■ **Activity**
If a line in the entries below contains "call", copy it.

(Stored entries)
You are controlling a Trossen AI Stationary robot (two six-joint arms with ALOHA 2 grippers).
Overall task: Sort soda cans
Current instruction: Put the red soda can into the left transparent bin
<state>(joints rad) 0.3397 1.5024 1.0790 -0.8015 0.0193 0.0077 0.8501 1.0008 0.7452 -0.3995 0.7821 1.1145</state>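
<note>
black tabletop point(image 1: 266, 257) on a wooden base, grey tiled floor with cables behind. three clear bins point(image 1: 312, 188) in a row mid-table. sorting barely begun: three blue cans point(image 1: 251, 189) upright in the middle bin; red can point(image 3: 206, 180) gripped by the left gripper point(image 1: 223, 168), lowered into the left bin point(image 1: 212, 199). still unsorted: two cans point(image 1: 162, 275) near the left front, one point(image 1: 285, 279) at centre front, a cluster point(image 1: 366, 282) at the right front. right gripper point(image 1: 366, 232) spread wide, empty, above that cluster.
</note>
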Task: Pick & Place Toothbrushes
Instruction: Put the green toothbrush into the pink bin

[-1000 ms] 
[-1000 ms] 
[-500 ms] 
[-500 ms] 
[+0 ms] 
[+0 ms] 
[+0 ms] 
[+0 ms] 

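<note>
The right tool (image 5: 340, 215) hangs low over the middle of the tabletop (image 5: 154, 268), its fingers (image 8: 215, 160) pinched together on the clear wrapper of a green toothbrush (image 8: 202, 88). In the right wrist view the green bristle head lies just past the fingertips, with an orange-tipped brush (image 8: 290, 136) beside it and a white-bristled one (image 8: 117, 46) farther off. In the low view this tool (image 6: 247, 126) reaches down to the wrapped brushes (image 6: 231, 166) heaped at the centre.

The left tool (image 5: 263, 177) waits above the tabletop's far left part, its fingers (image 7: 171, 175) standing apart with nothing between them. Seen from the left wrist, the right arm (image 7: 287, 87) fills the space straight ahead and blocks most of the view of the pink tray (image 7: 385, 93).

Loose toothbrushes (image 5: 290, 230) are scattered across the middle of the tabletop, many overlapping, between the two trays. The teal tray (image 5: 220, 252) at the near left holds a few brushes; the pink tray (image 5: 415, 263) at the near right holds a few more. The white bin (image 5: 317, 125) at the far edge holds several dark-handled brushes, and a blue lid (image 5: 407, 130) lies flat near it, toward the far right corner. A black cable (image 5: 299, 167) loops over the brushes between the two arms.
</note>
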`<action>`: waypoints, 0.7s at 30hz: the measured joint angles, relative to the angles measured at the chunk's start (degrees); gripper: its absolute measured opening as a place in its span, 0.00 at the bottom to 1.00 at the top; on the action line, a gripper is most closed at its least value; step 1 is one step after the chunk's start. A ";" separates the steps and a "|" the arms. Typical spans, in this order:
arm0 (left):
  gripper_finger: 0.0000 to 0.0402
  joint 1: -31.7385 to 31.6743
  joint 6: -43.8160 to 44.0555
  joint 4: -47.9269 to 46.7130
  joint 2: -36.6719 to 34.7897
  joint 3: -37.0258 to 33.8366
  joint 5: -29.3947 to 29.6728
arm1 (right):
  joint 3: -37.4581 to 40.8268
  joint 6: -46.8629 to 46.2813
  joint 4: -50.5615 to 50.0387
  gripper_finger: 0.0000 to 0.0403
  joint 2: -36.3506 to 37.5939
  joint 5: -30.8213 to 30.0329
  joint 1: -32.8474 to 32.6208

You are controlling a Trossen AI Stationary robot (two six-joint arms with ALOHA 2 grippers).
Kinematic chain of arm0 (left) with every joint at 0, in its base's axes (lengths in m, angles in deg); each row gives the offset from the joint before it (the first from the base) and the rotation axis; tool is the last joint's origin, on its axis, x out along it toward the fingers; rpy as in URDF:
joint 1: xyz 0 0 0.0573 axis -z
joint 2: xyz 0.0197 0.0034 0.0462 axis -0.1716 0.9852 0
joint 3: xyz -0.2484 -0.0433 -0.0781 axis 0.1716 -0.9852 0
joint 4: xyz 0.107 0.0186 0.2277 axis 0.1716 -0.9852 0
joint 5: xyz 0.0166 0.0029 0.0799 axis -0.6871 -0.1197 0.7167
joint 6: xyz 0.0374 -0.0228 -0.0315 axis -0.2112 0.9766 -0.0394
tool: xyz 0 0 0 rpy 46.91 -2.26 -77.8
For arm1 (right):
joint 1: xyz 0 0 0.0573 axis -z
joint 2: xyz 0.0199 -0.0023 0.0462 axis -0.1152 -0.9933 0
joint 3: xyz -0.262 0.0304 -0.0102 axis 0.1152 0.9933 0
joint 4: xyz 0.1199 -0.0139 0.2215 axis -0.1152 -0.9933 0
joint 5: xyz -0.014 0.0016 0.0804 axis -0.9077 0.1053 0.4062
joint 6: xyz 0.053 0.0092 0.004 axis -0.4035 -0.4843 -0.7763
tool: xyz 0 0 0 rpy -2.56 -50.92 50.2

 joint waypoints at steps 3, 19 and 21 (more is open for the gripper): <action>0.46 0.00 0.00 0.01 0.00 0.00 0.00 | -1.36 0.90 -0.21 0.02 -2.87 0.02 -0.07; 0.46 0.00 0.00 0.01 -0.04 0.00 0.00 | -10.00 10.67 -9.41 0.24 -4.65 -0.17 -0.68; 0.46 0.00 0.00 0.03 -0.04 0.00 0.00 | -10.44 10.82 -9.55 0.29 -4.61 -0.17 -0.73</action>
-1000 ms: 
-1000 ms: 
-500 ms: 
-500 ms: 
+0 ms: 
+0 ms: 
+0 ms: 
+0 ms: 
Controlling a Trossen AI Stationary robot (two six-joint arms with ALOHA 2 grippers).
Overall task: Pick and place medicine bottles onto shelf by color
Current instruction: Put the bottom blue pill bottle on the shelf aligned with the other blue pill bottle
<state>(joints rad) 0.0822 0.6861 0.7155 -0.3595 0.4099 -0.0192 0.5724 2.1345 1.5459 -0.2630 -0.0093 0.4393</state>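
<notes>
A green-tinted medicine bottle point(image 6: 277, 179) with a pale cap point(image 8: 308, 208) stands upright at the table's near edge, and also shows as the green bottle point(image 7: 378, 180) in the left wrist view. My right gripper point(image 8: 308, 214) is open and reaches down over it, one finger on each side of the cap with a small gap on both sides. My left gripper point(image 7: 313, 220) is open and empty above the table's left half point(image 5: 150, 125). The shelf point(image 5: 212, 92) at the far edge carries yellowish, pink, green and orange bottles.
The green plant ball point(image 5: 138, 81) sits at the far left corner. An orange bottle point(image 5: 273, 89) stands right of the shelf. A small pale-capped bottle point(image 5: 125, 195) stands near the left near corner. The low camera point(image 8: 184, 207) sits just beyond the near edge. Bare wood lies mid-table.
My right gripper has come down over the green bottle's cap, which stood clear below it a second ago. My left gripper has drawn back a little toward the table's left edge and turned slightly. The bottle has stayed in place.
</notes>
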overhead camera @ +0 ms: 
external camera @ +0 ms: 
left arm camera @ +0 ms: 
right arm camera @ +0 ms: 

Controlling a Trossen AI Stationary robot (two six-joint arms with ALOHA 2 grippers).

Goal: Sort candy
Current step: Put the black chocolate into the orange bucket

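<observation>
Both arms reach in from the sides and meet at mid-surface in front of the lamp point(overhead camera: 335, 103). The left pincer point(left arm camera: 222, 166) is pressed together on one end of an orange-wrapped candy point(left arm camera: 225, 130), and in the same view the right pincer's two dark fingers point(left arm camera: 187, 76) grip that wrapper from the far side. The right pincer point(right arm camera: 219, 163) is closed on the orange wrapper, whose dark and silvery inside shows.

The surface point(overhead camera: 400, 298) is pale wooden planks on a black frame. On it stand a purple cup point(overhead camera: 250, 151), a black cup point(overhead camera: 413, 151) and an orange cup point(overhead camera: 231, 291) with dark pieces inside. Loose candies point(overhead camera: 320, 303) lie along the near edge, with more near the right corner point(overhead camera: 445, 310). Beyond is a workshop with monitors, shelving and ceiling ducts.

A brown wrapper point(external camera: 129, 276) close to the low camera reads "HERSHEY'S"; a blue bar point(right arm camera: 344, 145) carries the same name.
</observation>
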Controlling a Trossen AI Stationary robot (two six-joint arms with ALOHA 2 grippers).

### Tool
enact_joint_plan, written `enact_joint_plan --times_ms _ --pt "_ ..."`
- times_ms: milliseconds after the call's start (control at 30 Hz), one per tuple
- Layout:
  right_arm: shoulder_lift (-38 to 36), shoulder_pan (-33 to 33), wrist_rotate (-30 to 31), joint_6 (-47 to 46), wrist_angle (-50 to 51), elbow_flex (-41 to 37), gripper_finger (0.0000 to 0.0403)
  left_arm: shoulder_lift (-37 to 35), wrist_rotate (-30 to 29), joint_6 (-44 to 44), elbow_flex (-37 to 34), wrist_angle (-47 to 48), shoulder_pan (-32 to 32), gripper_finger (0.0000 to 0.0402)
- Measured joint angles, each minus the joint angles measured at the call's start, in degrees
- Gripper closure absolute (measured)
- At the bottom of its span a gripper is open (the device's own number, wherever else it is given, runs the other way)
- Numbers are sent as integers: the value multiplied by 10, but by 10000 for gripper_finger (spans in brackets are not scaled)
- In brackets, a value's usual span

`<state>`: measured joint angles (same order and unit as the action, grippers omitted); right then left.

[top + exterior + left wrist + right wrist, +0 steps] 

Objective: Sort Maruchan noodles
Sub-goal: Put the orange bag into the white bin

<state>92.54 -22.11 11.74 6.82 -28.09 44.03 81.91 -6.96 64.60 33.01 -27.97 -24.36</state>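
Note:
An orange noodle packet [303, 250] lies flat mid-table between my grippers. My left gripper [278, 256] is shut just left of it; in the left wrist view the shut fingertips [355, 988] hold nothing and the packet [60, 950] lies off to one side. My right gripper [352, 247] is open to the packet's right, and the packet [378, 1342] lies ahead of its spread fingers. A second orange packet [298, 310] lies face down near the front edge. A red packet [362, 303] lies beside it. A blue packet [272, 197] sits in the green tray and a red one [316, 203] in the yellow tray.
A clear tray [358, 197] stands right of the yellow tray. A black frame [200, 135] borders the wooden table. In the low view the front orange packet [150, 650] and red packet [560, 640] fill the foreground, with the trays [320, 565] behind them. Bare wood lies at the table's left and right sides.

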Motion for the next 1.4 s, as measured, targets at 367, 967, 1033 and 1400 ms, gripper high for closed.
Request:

■ **Output below**
- times_ms: milliseconds after the call's start (control at 30 Hz), one per tuple
- Measured joint angles, each minus the joint angles measured at the call's start, in degrees

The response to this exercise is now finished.